How should this make me feel? I wondered. Did I want this power? Did I want to be so different from everyone else? I was already different from every other girl in my class because I was adopted. I honestly didn’t believe anyone thought less of me because of that. Once my classmates got over the initial typical questions like whether I knew who my birth parents were, they never mentioned it again. If there was any complaint about me, it was similar to the complaints I had heard from Ginny after her party. I was too conservative, acting too old for my age. Even Uncle Wade had accused me of that.
That was something I could blame on my adoptive parents. All my life, they had made me so self-conscious about anything I had done that could be thought extraordinary, whether describing some of my visions or asking too many questions. I grew up with my parents expecting me to show signs of misbehavior and my mother especially pouncing on the slightest indication. Why shouldn’t I have turned out too conservative for my classmates? How could I overcome that? Go out and do something absolutely forbidden, deliberately get into serious trouble? Would that finally satisfy them?
It wasn’t until nearly dinnertime that I learned anything more about Cassie. Someone, perhaps one of the secretaries in the administrative offices, told Kay Linder’s mother why Cassie had been removed from school and taken off in a police vehicle. Probably nanoseconds after Kay learned about it from her mother, she was on the phone or texting the other girls. Ginny wanted to be the first to tell me. There was a note of remorse in her voice. Like most everyone else, she had condemned Cassie too quickly, too eagerly, and now felt guilty about it.
“Cassie has been sexually abused by her own father! Did you know about it?” she asked me after she rattled off the headline.
“She didn’t tell me, if that’s what you mean.”
“Yeah, but you seemed to know more. When I said there was something weird about her, you said there had to be reasons.”
“People can be shy, but Cassie was more than just shy,” I said.
“One of these days, you’re going to have to tell me why you’re so much wiser than the rest of us. The truth is, everyone thinks there’s a lot more mystery to you than you reveal. Did you have different parents before the Healys?”
“Only my biological ones, whom I have ne
ver met,” I said.
“Did something really dramatic happen to you at your old school? Is that why your parents transferred you to ours?”

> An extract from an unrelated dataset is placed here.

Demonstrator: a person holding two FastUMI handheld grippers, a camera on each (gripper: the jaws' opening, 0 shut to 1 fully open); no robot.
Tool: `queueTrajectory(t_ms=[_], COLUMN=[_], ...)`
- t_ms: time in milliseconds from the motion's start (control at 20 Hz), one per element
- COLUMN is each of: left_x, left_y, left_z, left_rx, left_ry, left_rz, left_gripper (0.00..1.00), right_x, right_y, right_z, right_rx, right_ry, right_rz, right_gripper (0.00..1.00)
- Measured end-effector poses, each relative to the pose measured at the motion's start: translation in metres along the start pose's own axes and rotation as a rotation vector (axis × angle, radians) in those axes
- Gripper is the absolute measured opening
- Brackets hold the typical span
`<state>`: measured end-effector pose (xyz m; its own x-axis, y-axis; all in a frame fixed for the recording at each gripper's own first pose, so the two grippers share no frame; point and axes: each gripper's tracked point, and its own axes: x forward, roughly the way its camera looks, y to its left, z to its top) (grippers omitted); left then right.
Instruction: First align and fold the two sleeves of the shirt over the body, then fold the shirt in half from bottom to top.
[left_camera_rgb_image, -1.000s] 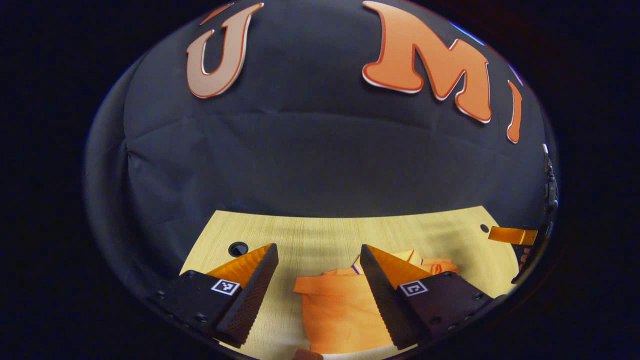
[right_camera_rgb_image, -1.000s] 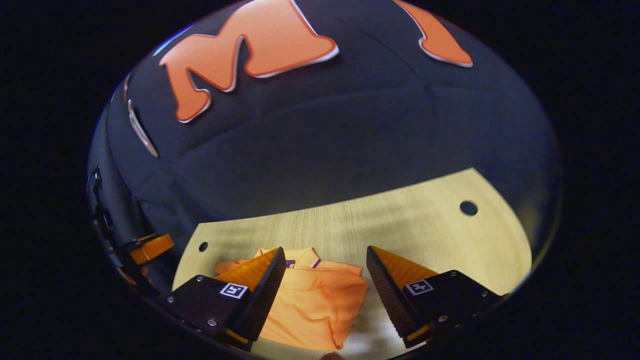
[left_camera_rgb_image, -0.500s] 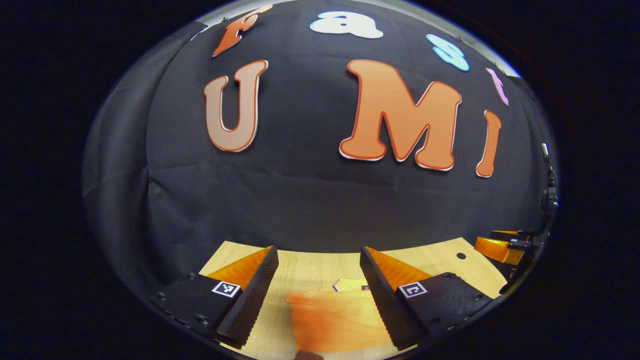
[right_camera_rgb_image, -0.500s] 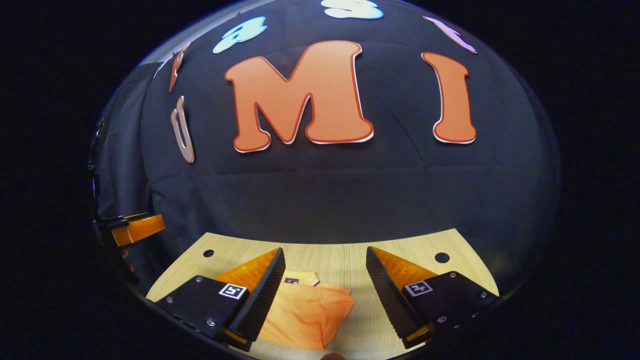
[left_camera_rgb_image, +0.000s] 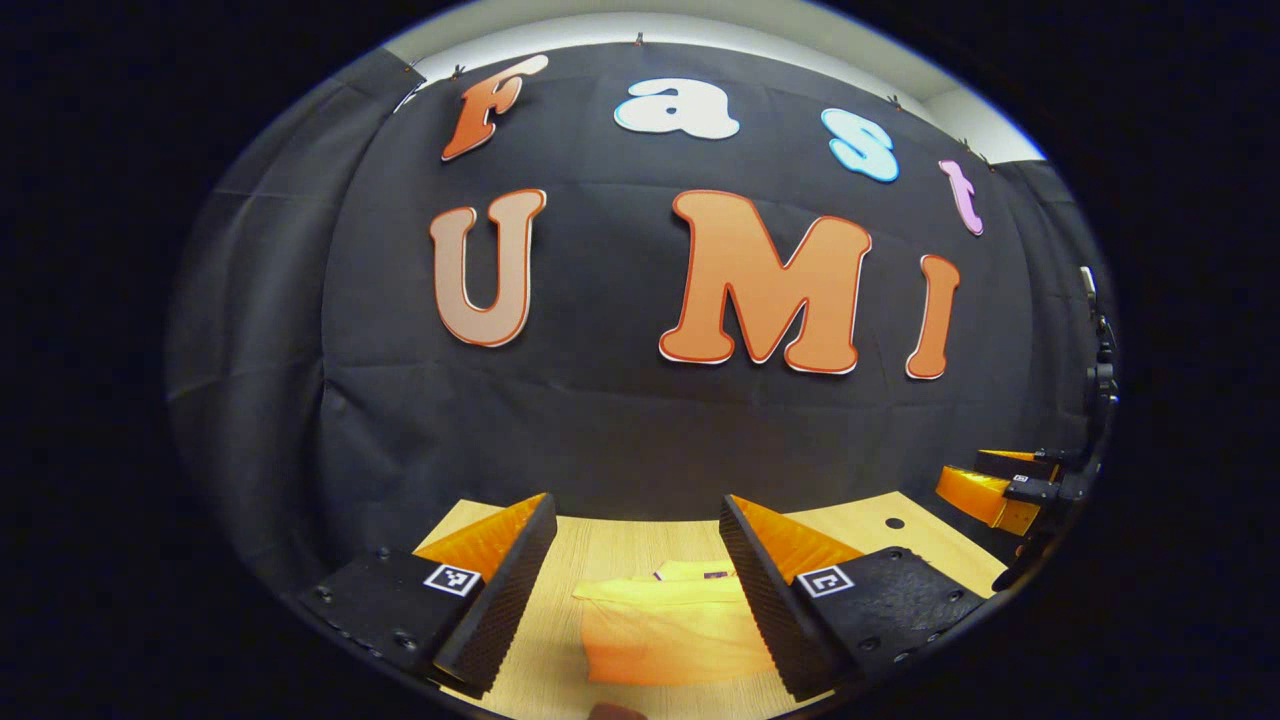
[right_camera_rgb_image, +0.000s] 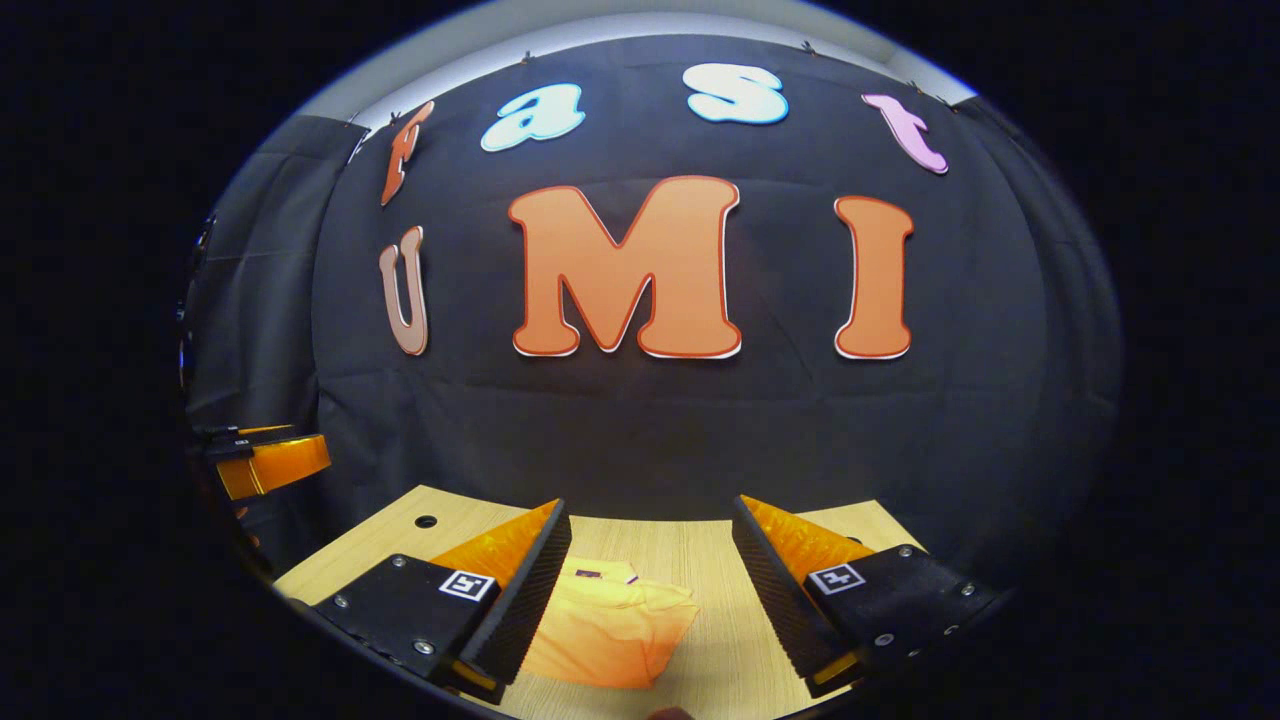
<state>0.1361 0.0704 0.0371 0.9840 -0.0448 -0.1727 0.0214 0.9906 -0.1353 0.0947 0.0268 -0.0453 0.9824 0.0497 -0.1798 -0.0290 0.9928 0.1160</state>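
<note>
We see an orange shirt (left_camera_rgb_image: 672, 635) lying on the table (left_camera_rgb_image: 610, 545). It is folded into a small flat bundle. Its collar end, with a tiny dark tag, points toward the black wall.

In the left gripper view, the left gripper (left_camera_rgb_image: 638, 590) is wide open. Nothing is between its fingers (left_camera_rgb_image: 497, 600). It hangs above the table, and the shirt lies lower down, behind the gap, close to the finger on the right of the picture. That finger hides part of the shirt. We also see the right gripper (left_camera_rgb_image: 990, 490) far off from the shirt, at the right edge of this view, past a small round hole (left_camera_rgb_image: 894, 523) in the table. We cannot tell from here if it is open.

In the right gripper view, the right gripper (right_camera_rgb_image: 650, 595) is wide open too, and it holds nothing. The shirt (right_camera_rgb_image: 612, 635) lies on the table (right_camera_rgb_image: 700, 550) just beside the finger on the left of the picture, which covers one side of it. Away from the shirt, at the left edge of this view, we see the left gripper (right_camera_rgb_image: 265, 460) above the table, near another round hole (right_camera_rgb_image: 426, 521).
</note>
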Motion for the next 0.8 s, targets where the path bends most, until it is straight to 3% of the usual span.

“I’m not a veteran of anything that would give me more insight into someone being sexually abused by her own father, Ginny. Nothing like that happened to me.”
“Sorry, but we’re trying to find out how Mrs. Mills found out about it. Kay’s mother didn’t know.”

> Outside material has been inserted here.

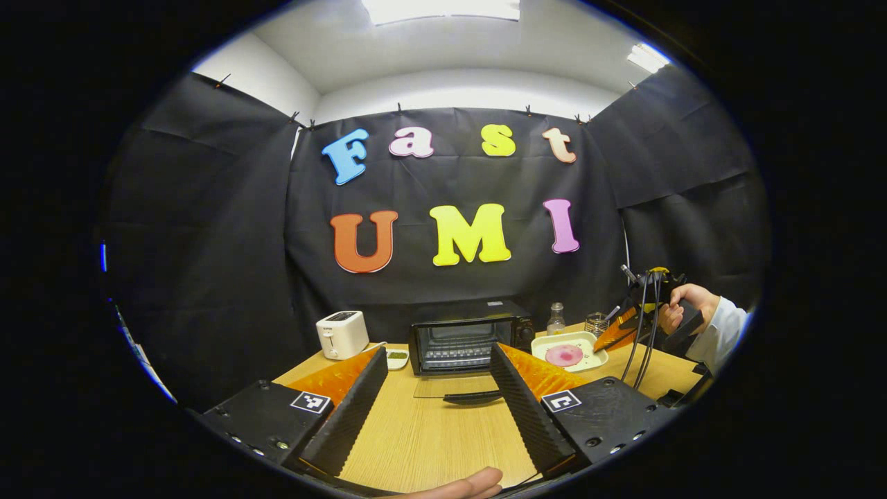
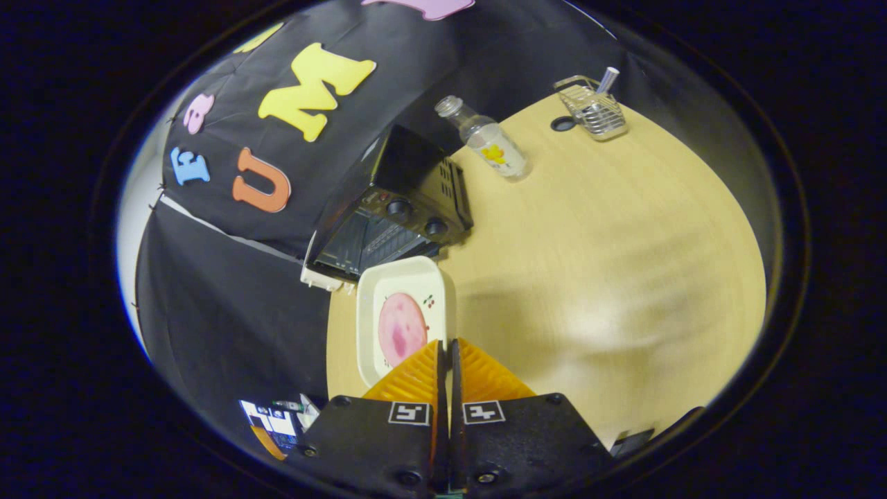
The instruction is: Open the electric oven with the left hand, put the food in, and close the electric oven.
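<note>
Left hand-held gripper [image 1: 438,360] spread wide above the wooden bench [image 1: 429,436], aimed at the electric oven [image 1: 470,337] standing near the back wall with its glass door dropped open and flat, black door handle [image 1: 471,397] nearest. White toaster [image 1: 341,334] to the oven's left. Just right of the oven, cream tray [image 1: 570,350] carrying round pink food [image 1: 564,355]. Right hand-held gripper [image 2: 446,346] pressed together on the tray's near rim, tray's far end next to the oven's front corner. Farther back on the bench, clear bottle [image 2: 483,138] and wire basket [image 2: 594,109], apart from each other
</note>
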Demonstrator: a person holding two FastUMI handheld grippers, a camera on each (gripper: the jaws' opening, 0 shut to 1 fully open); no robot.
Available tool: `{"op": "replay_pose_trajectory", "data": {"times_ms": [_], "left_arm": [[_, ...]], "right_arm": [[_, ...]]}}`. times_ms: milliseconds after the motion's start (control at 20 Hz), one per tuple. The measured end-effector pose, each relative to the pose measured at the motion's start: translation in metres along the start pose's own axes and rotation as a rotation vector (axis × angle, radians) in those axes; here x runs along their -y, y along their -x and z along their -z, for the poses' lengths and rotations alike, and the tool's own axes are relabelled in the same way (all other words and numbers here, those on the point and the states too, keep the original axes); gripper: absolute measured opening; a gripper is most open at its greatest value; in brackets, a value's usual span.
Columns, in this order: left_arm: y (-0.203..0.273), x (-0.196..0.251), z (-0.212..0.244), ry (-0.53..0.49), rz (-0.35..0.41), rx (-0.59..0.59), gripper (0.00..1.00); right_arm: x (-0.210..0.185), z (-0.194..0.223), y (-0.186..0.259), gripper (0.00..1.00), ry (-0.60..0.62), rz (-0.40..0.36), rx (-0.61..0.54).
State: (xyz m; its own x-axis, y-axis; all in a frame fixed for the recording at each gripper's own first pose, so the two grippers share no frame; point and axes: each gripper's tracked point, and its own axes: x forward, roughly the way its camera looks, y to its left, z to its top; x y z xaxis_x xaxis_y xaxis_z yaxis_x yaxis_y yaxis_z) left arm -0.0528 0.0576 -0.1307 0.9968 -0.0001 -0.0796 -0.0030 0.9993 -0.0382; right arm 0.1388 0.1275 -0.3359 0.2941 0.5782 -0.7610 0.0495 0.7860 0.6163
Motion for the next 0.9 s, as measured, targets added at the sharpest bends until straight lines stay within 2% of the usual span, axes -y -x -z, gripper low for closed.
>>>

“Maybe she was just doing her job well. If anyone should have the ability to spot something like this, it would be Mrs. Mills, don’t you think?”
“Maybe,” she said, but not with much confidence.
“What’s the difference, anyway? Who cares how Mrs. Mills realized it? The main thing is that Cassie’s been saved.”
“As much as anyone can be after all that. She’s going to be in some special therapy. She won’t be at our school anymore. Maybe they’ll find her mother, and her mother will take her back. I wish I would have known. I would have . . .”
“What?”
“I don’t know. Done something. Let’s try to forget about it,” she added quickly. “It gives me the chills. Her father looks like a cross between a frog and a snake. Thinking about him makes me want to vomit up lunch. I hope they . . .”
“Burn him at the stake?”
“What? Yeah. Something like that. Stop talking about him.”
I laughed. “I’m not. You are.”
“Concentrate on the weekend and the party at Jason’s. Start working on your parents. Say we’re all going to a movie and for pizza.”
“What movie?”
“Oh. Wait a minute. Let me look on the Internet,” she said, and after a minute came back. “Ruby, the one about the Cajun girl who’s a twin. I actually want to see that. I have the novel. I’ll give it to you so you’ll know something about the story.” She paused. “You’re not too good at lying about stuff, are you?”